Krug D, Debus J, Sterzing F

机构信息

Klinik für Radioonkologie und Strahlentherapie, Universitätsklinikum Heidelberg, Im Neuenheimer Feld 400, 69120, Heidelberg, Deutschland,

出版信息

Radiologe. 2014 Feb;54(2):145-51. doi: 10.1007/s00117-013-2550-1.

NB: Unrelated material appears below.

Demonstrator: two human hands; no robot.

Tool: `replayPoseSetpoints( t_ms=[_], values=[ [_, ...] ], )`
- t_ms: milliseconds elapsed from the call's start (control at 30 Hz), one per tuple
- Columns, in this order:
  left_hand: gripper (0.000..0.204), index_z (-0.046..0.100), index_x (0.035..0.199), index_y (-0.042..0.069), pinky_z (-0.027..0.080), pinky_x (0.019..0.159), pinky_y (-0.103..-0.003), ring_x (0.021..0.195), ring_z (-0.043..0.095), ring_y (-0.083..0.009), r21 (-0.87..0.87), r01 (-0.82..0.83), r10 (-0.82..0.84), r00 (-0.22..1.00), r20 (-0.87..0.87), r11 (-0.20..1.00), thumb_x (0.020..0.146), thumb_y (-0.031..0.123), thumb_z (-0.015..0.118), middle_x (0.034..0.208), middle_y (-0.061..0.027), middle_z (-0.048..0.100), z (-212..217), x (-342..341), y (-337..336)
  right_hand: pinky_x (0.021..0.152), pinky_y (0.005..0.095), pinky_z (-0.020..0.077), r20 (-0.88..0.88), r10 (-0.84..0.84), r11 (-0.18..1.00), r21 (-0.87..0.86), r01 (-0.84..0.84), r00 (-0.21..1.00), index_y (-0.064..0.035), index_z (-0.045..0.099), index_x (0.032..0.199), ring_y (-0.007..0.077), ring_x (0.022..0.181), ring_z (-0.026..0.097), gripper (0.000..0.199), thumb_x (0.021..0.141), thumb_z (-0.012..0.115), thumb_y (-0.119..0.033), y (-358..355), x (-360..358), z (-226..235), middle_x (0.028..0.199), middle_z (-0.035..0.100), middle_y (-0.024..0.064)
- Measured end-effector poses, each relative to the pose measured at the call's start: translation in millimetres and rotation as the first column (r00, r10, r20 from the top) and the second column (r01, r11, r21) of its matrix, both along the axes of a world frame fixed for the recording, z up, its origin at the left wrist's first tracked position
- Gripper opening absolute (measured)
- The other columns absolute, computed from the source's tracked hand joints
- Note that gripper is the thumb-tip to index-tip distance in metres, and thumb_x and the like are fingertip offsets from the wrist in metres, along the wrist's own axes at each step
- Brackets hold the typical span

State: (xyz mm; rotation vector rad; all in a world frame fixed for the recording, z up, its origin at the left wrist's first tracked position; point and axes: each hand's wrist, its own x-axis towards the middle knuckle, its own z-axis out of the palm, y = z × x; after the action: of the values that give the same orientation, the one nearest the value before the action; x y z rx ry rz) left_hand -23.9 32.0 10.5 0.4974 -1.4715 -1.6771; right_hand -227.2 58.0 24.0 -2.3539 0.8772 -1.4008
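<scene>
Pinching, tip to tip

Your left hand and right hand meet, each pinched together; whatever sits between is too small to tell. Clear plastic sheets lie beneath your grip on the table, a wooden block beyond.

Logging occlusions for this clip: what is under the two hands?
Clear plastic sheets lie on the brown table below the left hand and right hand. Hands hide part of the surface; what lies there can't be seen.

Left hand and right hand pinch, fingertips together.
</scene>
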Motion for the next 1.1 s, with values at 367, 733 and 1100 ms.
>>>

DOI:10.1007/s00117-013-2550-1
PMID:24337673
Abstract

BACKGROUND

The term cancer of unknown primary (CUP) encompasses a group of entities which differ to a great extent regarding etiology, prognosis and therapeutic management.

OBJECTIVES

The aim of the study was an elaboration of the role of radiotherapy in CUP syndrome.

MATERIAL AND METHODS

Systematic literature search and specification of the available treatment options.

RESULTS

Radiotherapy is an integral part of interdisciplinary management approaches for patients with CUP in both curative and palliative situations. Radio-oncological techniques, such as intensity-modulated radiotherapy and stereotactic body radiotherapy increase the therapeutic window. Modern diagnostic modalities from radiology and nuclear medicine are the cornerstone of radiotherapeutic interventions, especially in terms of target volume definition and pretherapeutic staging. In the interdisciplinary setting radiation oncology offers the possibility of curative and often organ preserving approaches in patients with axillary and cervical CUP. In addition, improvement and preservation of quality of life can be achieved in patients with metastatic disease.

CONCLUSION

Radiation oncology is a crucial component of the interdisciplinary management of patients with CUP. Therapeutic decisions in patients with CUP should be made in an interdisciplinary setting.

摘要

背景

原发灶不明的癌症(CUP)这一术语涵盖了一组在病因、预后和治疗管理方面存在很大差异的实体。

目的

本研究的目的是阐述放射治疗在CUP综合征中的作用。

材料与方法

系统检索文献并明确可用的治疗方案。

结果

在根治性和姑息性情况下,放射治疗都是CUP患者多学科管理方法的一个组成部分。调强放疗和立体定向体部放疗等放射肿瘤学技术拓宽了治疗窗口。放射学和核医学的现代诊断方法是放射治疗干预的基石,特别是在靶区体积定义和治疗前分期方面。在多学科环境中,放射肿瘤学为腋窝和颈部CUP患者提供了根治性且常能保留器官的治疗方法。此外,转移性疾病患者的生活质量也可得到改善和维持。

结论

放射肿瘤学是CUP患者多学科管理的关键组成部分。CUP患者的治疗决策应在多学科环境中做出。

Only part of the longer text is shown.